### Goal of the exercise
State, as a single number, how many lines in the data below contain "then".

### Given information
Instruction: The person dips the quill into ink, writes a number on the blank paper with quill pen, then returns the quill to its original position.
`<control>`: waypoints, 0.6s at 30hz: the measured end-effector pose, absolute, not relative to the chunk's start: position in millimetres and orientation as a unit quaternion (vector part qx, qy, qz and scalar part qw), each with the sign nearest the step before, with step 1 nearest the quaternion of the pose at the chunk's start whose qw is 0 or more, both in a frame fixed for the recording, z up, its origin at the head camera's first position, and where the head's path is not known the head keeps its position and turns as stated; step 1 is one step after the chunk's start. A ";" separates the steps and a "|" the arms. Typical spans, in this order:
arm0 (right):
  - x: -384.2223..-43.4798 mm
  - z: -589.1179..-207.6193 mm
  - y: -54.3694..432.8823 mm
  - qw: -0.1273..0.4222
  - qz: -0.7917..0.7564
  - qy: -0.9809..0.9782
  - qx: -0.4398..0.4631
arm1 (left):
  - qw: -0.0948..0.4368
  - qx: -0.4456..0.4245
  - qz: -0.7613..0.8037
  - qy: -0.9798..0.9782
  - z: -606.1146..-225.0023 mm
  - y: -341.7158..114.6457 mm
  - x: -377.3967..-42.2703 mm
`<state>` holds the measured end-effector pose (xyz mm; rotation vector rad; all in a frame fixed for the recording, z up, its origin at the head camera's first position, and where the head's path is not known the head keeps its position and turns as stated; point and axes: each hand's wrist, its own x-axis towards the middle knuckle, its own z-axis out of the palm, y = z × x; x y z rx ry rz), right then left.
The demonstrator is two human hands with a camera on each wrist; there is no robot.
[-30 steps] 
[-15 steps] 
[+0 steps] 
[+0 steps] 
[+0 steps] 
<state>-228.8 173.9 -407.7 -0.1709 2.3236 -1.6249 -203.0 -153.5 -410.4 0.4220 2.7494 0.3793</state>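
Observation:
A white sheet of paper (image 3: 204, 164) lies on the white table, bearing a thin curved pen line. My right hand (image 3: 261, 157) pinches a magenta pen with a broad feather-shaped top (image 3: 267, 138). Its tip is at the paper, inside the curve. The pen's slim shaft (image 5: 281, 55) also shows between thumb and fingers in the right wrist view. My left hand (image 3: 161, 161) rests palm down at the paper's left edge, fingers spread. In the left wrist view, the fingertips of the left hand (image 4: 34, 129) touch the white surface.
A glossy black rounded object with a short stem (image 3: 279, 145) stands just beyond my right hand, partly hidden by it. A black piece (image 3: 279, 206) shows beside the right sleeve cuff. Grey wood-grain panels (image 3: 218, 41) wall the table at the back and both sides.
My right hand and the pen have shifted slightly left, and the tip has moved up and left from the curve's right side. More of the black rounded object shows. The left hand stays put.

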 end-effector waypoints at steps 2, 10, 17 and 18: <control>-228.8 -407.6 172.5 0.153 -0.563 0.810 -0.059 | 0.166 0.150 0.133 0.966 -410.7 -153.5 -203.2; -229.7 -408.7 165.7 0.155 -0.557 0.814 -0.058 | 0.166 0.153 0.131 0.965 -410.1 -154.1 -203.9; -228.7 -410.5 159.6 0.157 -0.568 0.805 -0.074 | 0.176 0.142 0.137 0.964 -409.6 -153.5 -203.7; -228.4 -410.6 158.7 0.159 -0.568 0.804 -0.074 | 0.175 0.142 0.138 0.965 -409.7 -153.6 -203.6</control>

### Response area
2